Tag: sabermetrics

New Year, New Writing Gig

Just wanted to let everyone know that starting January 4th I will be writing a weekly baseball column (sometimes twice weekly if I am feeling especially opinionated) at Beyond the Box Score.

Beyond the Box Score is a fantastic site, examining baseball from an analytical perspective.  The authors definitely embrace sabermetrics, but they don’t beat readers over the head with complex statistics.  As with most things that I do, the subject of my columns will vary quite a bit.

Generally speaking I’ll likely focus on team performance, player valuation, and lots of exploratory questions about the game.  Oh, and you can be sure there will be lots of pretty visuals and laments about the NY Mets.

Be sure to stop by if you are interested.  You can read and subscribe to my entries here, but I encourage you to subscribe to the site as a whole (RSS feed here).


PoliSci-unrelated post of the day: Visualizing Major League Baseball, 2001-2010

This post originally appeared at Beyond the Box Score.  If you are a baseball analysis fan and don’t already read BTBS I highly recommend it.

2010 marks the end of the “ought” decade for Major League Baseball.  I thought I would take the opportunity to analyze the last 10 years by visualizing team data.  I used Tableau Public to create the visualization and pulled team data from ESPN.com (on-field statistics) and USA Today (team payroll).
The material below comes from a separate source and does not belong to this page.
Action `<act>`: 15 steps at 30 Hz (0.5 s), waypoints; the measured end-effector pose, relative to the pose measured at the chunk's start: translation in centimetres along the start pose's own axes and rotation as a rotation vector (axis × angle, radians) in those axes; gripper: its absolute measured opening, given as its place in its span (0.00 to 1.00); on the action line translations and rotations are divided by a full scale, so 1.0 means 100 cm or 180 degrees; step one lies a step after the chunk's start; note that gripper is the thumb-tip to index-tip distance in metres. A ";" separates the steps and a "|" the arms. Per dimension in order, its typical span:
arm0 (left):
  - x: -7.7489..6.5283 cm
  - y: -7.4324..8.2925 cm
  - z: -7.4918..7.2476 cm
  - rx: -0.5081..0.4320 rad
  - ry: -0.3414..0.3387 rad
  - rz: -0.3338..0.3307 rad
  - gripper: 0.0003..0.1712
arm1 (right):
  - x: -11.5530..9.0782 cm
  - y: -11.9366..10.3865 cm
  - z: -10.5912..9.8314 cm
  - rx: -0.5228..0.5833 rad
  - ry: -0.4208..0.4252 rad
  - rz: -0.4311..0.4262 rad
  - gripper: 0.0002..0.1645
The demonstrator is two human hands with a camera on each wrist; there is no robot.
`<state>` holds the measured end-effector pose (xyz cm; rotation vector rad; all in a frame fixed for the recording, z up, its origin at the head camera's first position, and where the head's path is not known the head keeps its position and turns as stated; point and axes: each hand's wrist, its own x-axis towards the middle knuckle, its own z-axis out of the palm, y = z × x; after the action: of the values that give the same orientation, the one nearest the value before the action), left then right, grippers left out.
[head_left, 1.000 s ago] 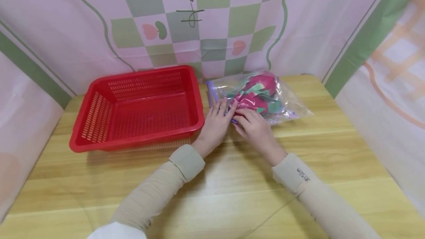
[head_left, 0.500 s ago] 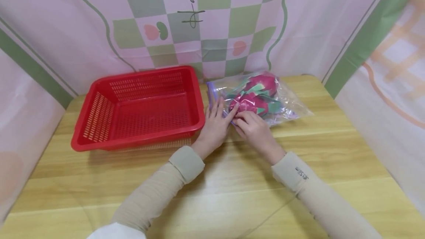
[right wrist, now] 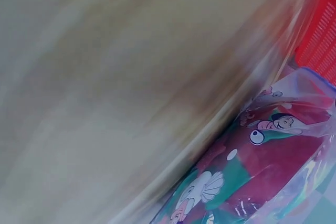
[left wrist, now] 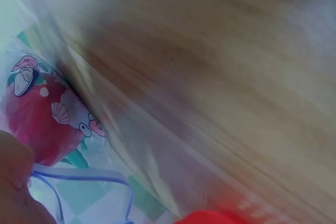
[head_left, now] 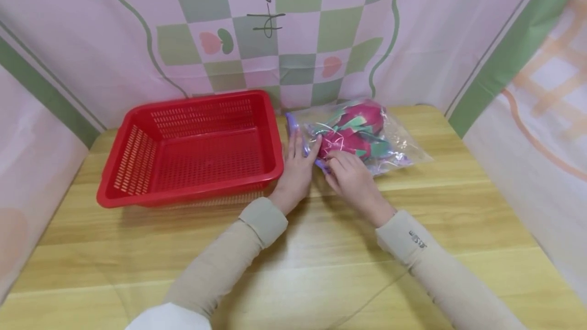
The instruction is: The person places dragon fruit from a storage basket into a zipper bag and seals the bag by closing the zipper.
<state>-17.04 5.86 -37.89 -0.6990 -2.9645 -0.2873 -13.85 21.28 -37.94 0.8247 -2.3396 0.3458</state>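
Note:
A clear zip bag [head_left: 408, 142] with a purple zip edge lies at the back right of the table. Inside it are two pink dragon fruits [head_left: 340, 142] with green scales. My left hand [head_left: 295, 169] lies over the zip end, fingers mostly straight and thumb stretched toward the nearer fruit. Close beside it, my right hand [head_left: 353, 180] pinches the bag's near corner with bent fingers. The left wrist view shows the purple zip edge [left wrist: 86, 174] with its two sides apart. Printed cartoon figures mark the bag [right wrist: 210, 184] in the right wrist view.
A red plastic basket [head_left: 197, 195] with slotted sides stands left of the bag, its right rim close to my left hand. The wooden table [head_left: 302, 279] meets a patterned cloth [head_left: 257, 75] hung behind and at both sides.
My left hand has shifted slightly, its fingers now closer to the zip edge and its thumb drawn back a little. More of the purple zip shows. The right hand keeps its place at the corner.

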 end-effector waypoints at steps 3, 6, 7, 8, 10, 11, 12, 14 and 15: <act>0.001 -0.002 -0.001 0.0015 0.0006 0.0051 0.37 | 0.002 0.000 0.002 -0.0083 -0.0226 0.0150 0.25; 0.001 -0.001 -0.002 0.0123 -0.0128 0.0082 0.36 | 0.002 0.000 0.006 -0.0219 -0.0457 0.0147 0.30; 0.001 -0.001 -0.002 0.0166 -0.0173 0.0100 0.36 | 0.002 0.000 0.007 -0.0252 -0.0525 0.0136 0.30; 0.001 -0.001 -0.002 0.0215 -0.0221 0.0113 0.36 | 0.001 0.000 0.008 -0.0275 -0.0579 0.0127 0.30; 0.000 0.000 -0.002 0.0328 -0.0249 0.0140 0.36 | 0.000 0.000 0.010 -0.0296 -0.0655 0.0115 0.28; 0.000 0.000 -0.001 0.0406 -0.0229 0.0157 0.36 | 0.000 0.000 0.010 -0.0302 -0.0682 0.0113 0.28; -0.001 0.000 -0.001 0.0491 -0.0209 0.0172 0.36 | 0.000 0.000 0.010 -0.0307 -0.0703 0.0112 0.27; -0.001 0.000 -0.001 0.0697 -0.0169 0.0199 0.36 | 0.000 -0.001 0.011 -0.0318 -0.0722 0.0090 0.27; -0.001 0.000 0.000 0.0791 -0.0151 0.0205 0.37 | 0.000 -0.001 0.011 -0.0314 -0.0718 0.0075 0.27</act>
<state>-16.94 5.85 -37.84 -0.7755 -2.9409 0.1025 -14.29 20.79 -38.79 0.8255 -2.5537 0.1519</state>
The data is visualized through three dashboards.  The first visualizes the relationship between run differential (RunDiff) and OPS differential (OPSDiff) as well as the cost per win for teams.  The second visualization looks at expected wins and actual wins through a scatter plot.  The size of each team’s bubble represents the absolute difference between their actual and expected wins.  Teams lying above the trend line were less lucky than their counterparts below the trend line.The final tab in the visualization presents relevant data in table form and can be sorted and filtered along a number of dimensions.
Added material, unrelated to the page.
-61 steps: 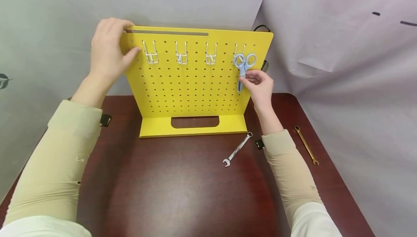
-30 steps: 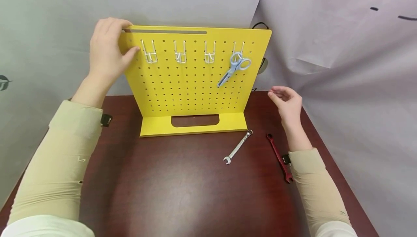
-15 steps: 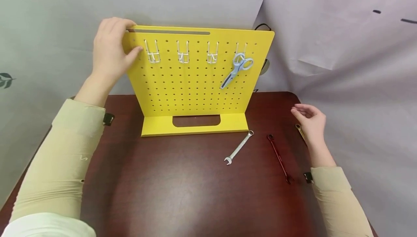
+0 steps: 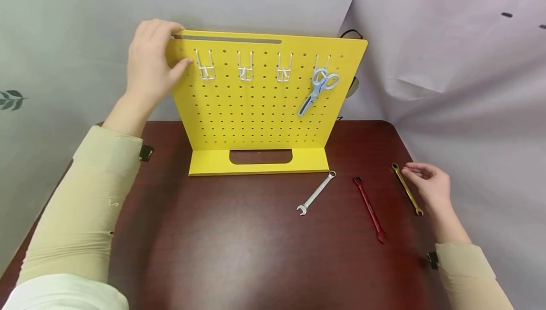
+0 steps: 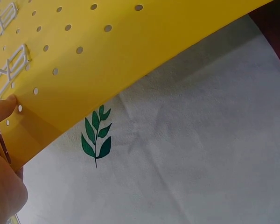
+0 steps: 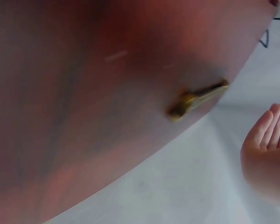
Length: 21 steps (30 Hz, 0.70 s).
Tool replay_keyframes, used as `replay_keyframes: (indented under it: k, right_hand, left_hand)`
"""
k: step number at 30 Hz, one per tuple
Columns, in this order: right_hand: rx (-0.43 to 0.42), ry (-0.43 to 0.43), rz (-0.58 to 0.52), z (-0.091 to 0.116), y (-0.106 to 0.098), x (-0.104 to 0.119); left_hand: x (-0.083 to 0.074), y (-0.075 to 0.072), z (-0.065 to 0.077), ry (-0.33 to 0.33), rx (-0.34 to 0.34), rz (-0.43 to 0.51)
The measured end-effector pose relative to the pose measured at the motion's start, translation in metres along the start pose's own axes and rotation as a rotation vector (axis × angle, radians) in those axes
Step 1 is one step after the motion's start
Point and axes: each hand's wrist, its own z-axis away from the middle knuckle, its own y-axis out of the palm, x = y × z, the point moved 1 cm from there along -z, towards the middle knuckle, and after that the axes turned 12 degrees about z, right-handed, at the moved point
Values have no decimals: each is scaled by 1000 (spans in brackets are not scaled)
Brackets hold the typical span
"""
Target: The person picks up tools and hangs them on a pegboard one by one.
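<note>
My left hand (image 4: pixel 149 63) grips the upper left corner of a yellow pegboard (image 4: pixel 256 125), thumb on its front face and fingers over the top edge. In the left wrist view the thumb (image 5: pixel 4 107) lies against the holed panel. Light-blue scissors (image 4: pixel 313 97) hang tilted by one handle loop from the rightmost white hook. At the right, my right hand (image 4: pixel 434 189) hovers beside a gold wrench (image 4: pixel 408 189), fingers loosely bent and holding nothing. The right wrist view shows that wrench (image 6: pixel 196 99) blurred and apart from the hand (image 6: pixel 266 163).
A silver wrench (image 4: pixel 316 193) lies before the board's right end, and a red wrench (image 4: pixel 370 209) lies between it and the gold one. White wire hooks (image 4: pixel 245 68) line the board's upper part. Pale cloth (image 4: pixel 460 87) borders the dark red table (image 4: pixel 239 234).
My right hand has let go of the scissors, which now hang tilted on the hook, and has moved right and down to the gold wrench. The left hand keeps its hold on the pegboard.
</note>
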Motion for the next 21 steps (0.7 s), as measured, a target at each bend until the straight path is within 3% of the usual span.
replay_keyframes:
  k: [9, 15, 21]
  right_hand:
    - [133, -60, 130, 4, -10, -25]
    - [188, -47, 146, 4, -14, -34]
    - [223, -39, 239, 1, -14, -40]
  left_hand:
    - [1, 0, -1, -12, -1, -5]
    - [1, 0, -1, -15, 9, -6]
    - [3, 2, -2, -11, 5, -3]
The first visualization lists all 30 teams and provides their RunDiff, OPSDiff, wins, and cost per win for 2001-2010.  The default view lists the averages per team over the past 10 years, but you can select a single year or range of years to examine averages over that time frame.  The visualization also allows users to filter by whether teams made the playoffs, were division winners or wild card qualifiers, won a championship, or were in the AL or NL.  The height of the bars corresponds to a team’s wins (or average wins a range of years).  The color of the bars corresponds to a team’s cost per win–the darker green the bar the more costly a win was for a team.  Total wins (or average for a range of years) is listed at the end of each bar.  In order to create the bar graph I normalized the run and OPS differentials data (added the absolute value of each score + 20) to make sure there were no negative values.  For the decade, run differential explained about 88% of the variation in wins and OPS differential explained about 89% of the variation in run differential.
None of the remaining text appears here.